Using greedy algorithm to get the minimum total cost of adding a whole array

415 Views Asked by At

I meet a question about calculating adding all the elements of an array, each time we can only add two numbers, and the cost is the sum of these two numbers.

so my solution (maybe not correct) is to use greedy method, always add the smallest two numbers in the current array, and put this result back into the array, and repeat this step until there is only one number in array.

like:

given array = [1,2,3,4,5]

step1: 1 + 2 = 3, the current array is [3,3,4,5]

step2: 3 + 3 = 6, the current array is [4,5,6]

step3: 4 + 5 = 9, the current array is [6,9]

step4: 6 + 9 = 15.

the total cost is 3 + 6 + 9 + 15. I think this is the minimum cost.

I am not sure how to prove my solution, I just feel this algorithm is correct, but after using exchange argument (only proof method I learned) to prove it, I cannot find a right logic.

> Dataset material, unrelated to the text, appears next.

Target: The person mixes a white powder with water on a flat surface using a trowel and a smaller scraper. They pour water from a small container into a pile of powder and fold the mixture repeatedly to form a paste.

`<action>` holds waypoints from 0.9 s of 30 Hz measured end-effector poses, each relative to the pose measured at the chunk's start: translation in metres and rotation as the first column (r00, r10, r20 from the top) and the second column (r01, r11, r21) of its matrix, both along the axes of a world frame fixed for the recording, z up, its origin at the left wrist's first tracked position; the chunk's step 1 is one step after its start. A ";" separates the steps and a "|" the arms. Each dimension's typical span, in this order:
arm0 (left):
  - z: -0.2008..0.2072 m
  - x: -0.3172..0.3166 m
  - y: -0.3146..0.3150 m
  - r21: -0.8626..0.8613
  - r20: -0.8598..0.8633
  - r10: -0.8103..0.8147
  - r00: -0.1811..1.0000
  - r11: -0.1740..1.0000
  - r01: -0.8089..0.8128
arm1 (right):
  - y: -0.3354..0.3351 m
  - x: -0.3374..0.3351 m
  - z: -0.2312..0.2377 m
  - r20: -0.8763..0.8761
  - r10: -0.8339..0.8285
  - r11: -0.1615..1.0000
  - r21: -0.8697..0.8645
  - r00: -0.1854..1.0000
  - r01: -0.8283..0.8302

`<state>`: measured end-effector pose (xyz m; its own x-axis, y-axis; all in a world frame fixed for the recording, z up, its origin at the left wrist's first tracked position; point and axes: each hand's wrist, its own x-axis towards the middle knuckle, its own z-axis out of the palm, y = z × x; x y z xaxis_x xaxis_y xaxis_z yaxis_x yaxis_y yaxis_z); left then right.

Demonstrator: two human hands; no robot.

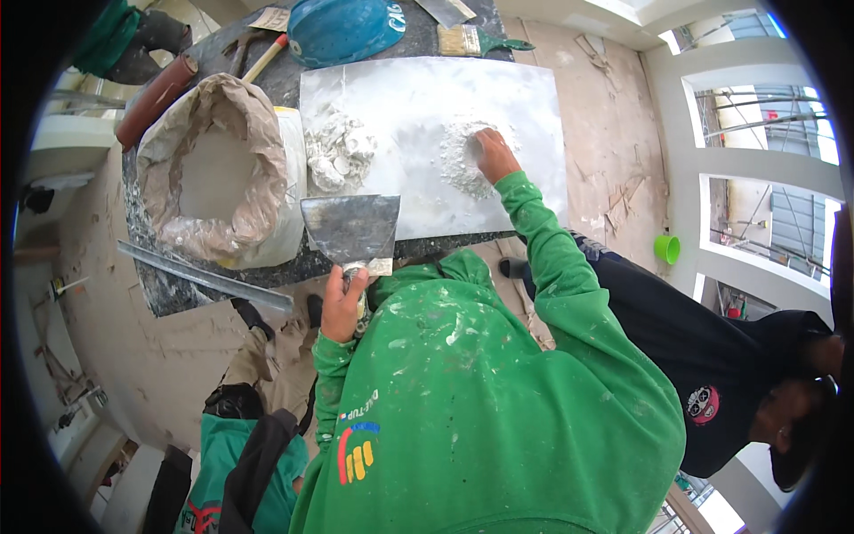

Can anyone give me any hints for this proof if my solution is correct?

1

There are 1 best solutions below

0
On

Suppose that initial numbers are $a_1 \le a_2 \le \cdots \le a_n$. Let consider an optimal summation order with the summation cost $$c = k_1 \cdot a_1 + k_2 \cdot a_2 + \cdots + k_n \cdot a_n$$ for some positive integer $k_1, k_2, \ldots, k_n$, where coefficient $k_i$ means that the number $a_i$ participates in $k_i$ summations as a number or a part of sum$^1$. If $k_i < k_j$ for some $i < j$ then $a_i = a_j$. Otherwise we could swap $a_i$ and $a_j$ in the initial order to get a better cost $$c' = c - k_i \cdot a_i - k_j \cdot a_j + k_i \cdot a_j + k_j \cdot a_i = c - (k_j - k_i) \cdot (a_j - a_i) < c.$$ That's why changing order to make $k_1 \ge k_2 \ge k_3 \ge \cdots \ge k_n$ we don't increase the cost. As soon as $a_1$ is summed up for the first time together with some other element $a_i$ (no matter alone or as a part of some sum) all other summations they meet together, so $k_1 \le k_i$. Therefore $k_1 = k_2$. Let $k_{n + 1} = 0$ and $t$ be such an index that $k_1 = k_t > k_{t + 1}$. Note that each number from $a_{[t]} = \{\,a_1, a_2, \ldots, a_t\,\}$ is summed up for the first time with other single number from $a_{[t]}$. Otherwise subelements of the other summand would have greater $k_i$. Besides that $t$ is even, this means that we can change corresponding first-time-summation matching to contain pair $\{\,a_1, a_2\,\}$. And yes, this pair can be the first step. So we have proven that at least one optimal summation order contains pair $\{\, a_1, a_2\,\}$ as the first couple. Since we proved this statement in general it is also true for numbers $a_1 + a_2, a_3, a_4, a_5, \ldots, a_n$ (if we place $a_1 + a_2$ in proper position) and so on. This means that your summation approach is optimal in sense of cost minimization.


$^1$ Essentially we can consider the whole process as a set union (with the cost equal to the sum of elements in the resulting set) rather than a summation.